▶ BRIEF:
Could you reproduce the lines below from the one with "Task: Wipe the" through the one with "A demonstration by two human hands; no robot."? Keep both ends and add nothing.

▶ Dataset items:
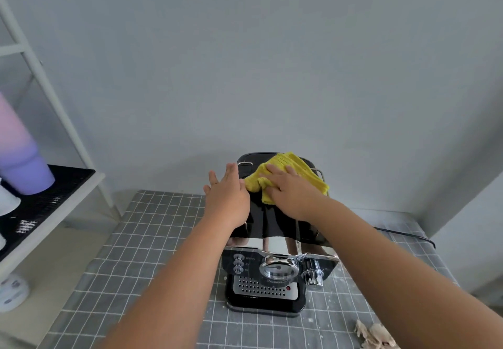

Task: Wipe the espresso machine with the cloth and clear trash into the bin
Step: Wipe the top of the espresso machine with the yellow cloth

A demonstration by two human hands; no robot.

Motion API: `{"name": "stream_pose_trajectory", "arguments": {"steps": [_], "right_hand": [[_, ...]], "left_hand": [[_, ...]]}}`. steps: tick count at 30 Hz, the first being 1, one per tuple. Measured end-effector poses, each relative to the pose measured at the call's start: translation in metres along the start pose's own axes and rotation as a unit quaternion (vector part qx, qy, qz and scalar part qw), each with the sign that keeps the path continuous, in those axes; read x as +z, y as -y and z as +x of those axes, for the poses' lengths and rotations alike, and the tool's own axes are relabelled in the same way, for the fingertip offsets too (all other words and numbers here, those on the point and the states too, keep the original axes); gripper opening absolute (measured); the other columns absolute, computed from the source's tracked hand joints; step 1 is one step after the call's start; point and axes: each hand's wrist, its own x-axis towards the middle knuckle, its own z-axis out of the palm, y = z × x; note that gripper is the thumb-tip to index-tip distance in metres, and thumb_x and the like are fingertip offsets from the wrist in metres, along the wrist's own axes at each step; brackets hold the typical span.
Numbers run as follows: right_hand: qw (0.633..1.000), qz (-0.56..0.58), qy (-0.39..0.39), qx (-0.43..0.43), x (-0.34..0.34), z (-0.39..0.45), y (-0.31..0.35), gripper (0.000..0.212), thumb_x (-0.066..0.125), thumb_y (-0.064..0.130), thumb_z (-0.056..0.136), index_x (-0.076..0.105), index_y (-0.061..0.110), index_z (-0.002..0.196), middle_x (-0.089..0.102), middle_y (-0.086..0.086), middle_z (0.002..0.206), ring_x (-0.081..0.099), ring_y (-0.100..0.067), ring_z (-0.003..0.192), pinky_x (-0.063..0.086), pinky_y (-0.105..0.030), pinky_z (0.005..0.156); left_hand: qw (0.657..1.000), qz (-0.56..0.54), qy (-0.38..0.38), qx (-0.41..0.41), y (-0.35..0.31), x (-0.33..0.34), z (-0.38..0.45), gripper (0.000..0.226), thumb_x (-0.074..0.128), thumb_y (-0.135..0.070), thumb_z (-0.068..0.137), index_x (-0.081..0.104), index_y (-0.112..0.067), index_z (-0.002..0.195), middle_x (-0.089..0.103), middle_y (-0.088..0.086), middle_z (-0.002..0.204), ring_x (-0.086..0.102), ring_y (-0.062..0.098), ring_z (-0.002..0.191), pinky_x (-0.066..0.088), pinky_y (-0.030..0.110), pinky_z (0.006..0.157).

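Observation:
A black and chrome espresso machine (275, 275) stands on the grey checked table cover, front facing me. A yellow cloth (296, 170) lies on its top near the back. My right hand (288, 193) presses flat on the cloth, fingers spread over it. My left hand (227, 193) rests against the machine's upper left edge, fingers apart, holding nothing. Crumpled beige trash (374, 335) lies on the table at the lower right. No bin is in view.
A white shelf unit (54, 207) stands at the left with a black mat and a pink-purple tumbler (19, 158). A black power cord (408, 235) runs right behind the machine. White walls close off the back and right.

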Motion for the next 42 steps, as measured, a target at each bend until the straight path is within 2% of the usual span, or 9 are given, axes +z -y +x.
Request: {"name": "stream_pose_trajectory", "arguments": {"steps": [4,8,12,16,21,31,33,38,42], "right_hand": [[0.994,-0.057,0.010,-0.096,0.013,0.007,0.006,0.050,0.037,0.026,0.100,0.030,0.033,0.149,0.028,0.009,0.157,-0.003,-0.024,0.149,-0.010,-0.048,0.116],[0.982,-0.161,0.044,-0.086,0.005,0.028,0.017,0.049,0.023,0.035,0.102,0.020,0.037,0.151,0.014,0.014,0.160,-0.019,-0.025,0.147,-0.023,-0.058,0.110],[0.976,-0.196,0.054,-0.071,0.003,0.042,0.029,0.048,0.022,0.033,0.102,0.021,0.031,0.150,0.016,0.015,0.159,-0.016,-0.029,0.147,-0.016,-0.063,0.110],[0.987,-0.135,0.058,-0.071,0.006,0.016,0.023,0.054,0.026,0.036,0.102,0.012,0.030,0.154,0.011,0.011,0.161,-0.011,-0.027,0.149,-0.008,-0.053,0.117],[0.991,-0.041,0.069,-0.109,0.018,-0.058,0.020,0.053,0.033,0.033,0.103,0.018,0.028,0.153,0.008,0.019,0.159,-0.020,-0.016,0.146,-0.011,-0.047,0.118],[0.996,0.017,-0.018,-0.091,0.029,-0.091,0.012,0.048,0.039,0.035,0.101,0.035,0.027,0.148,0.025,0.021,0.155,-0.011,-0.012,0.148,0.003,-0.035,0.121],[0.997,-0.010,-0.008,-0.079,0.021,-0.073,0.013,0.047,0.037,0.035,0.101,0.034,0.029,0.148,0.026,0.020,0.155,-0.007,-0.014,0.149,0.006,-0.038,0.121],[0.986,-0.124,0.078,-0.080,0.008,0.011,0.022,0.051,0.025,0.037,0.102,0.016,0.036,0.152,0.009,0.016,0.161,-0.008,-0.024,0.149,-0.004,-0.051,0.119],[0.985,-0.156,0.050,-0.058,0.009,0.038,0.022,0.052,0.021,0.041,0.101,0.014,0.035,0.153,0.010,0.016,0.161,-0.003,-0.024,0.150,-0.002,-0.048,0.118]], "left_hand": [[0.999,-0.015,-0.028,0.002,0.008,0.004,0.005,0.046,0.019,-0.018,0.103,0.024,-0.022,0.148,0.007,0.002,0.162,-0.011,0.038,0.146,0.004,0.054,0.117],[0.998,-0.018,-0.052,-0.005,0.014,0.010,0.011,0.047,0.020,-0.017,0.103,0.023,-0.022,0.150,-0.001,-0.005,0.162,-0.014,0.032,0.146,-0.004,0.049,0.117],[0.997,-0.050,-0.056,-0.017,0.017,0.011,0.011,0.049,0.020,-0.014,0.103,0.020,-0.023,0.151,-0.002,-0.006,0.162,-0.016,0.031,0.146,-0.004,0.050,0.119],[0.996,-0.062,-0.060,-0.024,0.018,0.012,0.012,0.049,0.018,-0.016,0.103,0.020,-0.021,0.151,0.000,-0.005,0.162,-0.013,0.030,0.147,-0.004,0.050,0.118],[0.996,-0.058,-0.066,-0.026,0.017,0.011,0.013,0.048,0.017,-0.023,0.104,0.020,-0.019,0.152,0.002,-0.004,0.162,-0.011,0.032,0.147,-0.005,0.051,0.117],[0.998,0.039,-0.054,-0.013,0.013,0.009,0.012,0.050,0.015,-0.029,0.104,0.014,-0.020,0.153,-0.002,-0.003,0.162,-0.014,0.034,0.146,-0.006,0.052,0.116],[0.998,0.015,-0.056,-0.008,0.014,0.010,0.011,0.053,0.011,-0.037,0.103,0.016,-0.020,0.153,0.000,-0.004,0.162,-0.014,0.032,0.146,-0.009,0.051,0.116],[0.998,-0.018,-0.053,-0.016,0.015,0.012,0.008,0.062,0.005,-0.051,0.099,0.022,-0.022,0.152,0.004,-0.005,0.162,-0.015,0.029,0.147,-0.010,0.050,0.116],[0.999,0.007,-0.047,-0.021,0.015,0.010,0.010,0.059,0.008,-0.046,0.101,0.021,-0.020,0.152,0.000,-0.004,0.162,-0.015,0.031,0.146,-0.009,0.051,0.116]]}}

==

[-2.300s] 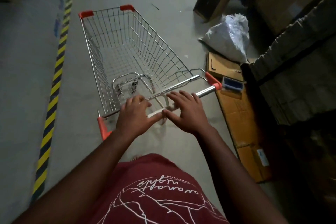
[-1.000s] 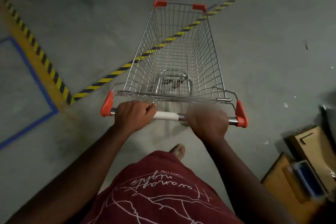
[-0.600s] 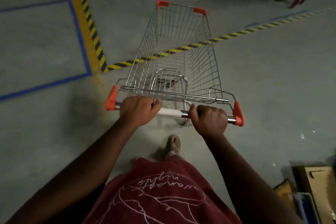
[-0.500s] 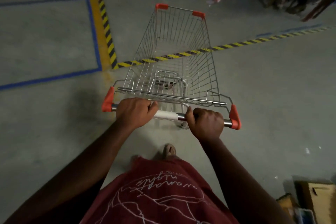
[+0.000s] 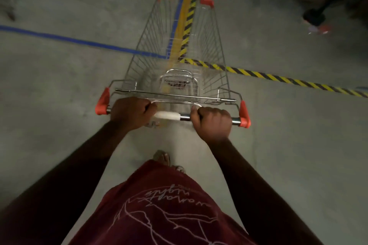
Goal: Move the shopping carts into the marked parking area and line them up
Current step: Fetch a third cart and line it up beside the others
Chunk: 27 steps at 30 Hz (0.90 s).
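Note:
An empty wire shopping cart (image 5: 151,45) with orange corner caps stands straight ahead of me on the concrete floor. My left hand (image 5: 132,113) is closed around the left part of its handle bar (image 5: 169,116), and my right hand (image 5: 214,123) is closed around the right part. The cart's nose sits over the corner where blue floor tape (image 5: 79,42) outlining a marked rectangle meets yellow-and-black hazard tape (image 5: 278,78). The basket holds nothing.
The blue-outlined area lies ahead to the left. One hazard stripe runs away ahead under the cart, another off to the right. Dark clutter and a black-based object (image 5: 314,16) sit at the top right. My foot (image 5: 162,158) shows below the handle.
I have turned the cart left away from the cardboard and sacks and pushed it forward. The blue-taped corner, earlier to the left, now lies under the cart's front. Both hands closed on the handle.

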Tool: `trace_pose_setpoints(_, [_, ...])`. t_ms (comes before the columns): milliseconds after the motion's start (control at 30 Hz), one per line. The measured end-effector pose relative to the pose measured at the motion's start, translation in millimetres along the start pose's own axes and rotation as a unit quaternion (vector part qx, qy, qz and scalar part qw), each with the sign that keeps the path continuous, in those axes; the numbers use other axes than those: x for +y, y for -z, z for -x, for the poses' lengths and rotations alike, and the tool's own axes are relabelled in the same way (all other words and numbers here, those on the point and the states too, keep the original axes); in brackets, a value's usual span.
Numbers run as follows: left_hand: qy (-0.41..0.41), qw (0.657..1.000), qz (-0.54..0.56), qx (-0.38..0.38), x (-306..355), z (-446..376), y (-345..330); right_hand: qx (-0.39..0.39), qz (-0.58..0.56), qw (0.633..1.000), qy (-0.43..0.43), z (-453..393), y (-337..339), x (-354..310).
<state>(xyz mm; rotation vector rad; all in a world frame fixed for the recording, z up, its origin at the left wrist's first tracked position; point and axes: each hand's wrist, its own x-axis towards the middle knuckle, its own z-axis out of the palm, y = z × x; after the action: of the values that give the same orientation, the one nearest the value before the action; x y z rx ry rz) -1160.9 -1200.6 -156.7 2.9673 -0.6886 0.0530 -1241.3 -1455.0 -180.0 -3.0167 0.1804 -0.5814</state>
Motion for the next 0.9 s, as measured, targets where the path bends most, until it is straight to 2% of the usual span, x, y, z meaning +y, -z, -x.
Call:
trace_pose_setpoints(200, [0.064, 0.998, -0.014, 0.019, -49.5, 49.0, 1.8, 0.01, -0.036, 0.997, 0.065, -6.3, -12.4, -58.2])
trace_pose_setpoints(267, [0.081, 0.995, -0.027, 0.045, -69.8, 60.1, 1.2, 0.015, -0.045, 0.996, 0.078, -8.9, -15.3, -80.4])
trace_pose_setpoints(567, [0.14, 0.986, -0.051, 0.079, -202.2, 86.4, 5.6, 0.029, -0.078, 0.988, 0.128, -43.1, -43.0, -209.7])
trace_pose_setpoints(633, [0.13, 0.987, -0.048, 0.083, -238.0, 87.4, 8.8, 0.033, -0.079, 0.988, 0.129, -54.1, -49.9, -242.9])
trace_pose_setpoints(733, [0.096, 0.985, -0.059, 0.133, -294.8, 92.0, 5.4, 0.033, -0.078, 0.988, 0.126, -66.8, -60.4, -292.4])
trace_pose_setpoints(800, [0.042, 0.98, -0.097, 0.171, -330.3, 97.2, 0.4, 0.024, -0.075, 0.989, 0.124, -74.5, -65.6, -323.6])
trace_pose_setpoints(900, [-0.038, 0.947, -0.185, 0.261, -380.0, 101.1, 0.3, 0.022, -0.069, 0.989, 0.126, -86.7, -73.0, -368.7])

▶ RESULT OF THIS EXERCISE:
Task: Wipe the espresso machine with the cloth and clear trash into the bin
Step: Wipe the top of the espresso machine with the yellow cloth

A demonstration by two human hands; no robot.

Nothing else is needed for the answer.